TASK BRIEF: Give back exactly the stretch of data below from the line holding "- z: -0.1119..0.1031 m" through the line holding "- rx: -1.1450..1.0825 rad", both ends included, and leave the remaining lines out.

Stored data entries:
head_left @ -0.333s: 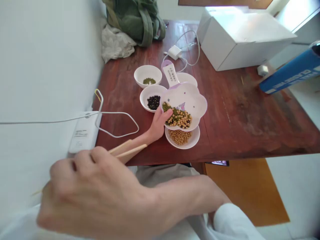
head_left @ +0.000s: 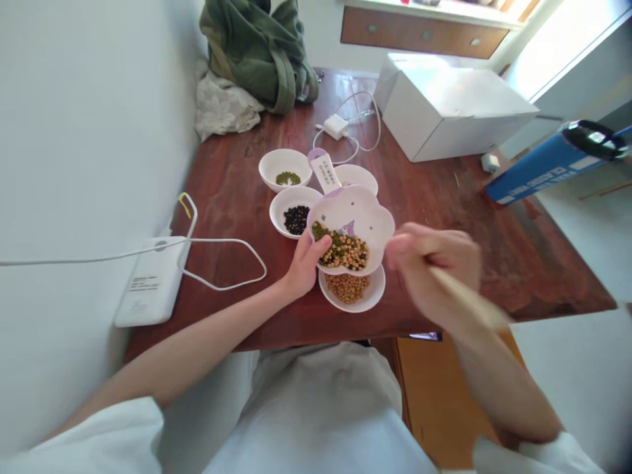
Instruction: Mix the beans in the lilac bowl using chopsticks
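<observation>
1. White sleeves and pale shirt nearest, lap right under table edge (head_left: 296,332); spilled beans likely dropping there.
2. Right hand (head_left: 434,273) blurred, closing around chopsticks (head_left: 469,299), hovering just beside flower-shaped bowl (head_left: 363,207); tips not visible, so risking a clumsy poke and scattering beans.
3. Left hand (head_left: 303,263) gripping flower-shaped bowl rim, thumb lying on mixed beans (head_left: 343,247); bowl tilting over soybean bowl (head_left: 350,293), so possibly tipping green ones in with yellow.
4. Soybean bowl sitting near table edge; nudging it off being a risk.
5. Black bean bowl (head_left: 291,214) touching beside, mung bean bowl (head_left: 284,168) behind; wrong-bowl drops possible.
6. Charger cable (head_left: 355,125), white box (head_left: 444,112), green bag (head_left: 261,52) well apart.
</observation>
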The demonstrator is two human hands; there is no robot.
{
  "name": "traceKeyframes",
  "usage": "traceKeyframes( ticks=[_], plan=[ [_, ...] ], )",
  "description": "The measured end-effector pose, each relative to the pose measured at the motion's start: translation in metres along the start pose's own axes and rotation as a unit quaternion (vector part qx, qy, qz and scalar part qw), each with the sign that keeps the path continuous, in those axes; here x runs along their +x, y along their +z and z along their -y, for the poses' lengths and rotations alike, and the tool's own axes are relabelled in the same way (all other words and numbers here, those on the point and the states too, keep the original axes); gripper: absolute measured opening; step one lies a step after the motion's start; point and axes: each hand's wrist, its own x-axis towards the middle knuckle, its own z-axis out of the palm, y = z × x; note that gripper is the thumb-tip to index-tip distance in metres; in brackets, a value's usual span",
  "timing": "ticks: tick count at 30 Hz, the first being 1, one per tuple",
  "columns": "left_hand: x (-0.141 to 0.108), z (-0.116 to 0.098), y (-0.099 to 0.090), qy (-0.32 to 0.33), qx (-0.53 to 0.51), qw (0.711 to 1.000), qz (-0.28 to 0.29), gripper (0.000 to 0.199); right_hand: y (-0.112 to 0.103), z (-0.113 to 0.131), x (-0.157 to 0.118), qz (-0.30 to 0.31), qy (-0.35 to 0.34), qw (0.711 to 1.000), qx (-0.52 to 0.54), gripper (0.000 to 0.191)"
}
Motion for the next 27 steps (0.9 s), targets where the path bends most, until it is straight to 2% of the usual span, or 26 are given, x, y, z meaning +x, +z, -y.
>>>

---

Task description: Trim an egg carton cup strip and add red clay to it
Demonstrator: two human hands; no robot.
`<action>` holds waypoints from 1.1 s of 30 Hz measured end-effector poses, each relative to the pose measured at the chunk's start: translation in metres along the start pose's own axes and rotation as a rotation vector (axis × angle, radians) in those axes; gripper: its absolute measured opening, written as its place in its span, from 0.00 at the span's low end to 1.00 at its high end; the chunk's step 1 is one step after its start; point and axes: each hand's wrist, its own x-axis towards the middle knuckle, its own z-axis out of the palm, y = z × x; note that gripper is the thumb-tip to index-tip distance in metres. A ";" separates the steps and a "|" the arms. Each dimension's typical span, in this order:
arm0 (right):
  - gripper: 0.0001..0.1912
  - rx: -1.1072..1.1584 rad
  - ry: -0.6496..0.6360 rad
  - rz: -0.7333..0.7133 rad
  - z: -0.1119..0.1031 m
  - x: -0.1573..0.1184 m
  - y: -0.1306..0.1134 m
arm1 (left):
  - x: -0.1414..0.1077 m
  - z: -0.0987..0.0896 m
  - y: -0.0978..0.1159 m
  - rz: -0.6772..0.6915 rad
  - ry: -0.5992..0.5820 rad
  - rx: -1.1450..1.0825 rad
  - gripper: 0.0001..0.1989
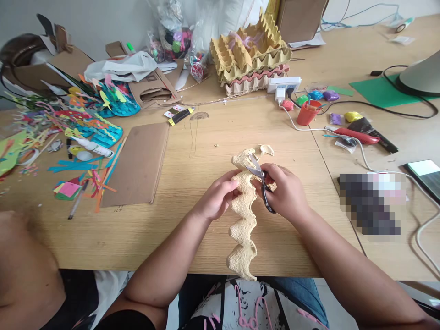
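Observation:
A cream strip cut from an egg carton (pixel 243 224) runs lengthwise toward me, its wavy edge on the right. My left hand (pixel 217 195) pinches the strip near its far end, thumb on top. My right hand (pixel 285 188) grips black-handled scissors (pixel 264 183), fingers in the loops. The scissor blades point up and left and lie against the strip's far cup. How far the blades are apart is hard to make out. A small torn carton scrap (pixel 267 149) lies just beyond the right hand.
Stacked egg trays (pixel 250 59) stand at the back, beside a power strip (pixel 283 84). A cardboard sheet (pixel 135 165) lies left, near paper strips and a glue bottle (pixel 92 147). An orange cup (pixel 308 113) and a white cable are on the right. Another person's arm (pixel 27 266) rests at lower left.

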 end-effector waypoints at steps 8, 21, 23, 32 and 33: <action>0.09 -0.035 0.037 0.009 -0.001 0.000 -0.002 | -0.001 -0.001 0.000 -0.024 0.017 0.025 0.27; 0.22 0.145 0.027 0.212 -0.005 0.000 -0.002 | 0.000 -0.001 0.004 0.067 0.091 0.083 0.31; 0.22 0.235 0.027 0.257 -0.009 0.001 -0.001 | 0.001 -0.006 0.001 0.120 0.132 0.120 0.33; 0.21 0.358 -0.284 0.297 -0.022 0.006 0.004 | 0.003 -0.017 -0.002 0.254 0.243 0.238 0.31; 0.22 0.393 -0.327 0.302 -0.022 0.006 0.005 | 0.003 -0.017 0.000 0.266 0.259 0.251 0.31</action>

FINISHED TASK:
  - z: -0.1119..0.1031 m
  - x: -0.1573..0.1184 m
  - y: -0.1306..0.1134 m
arm1 (left):
  - x: -0.1414..0.1077 m
  - z: -0.0987..0.0896 m
  - y: -0.0978..0.1159 m
  - rz: -0.6772..0.6915 rad
  - ry: -0.5992..0.5820 rad
  - rx: -1.1450..1.0825 rad

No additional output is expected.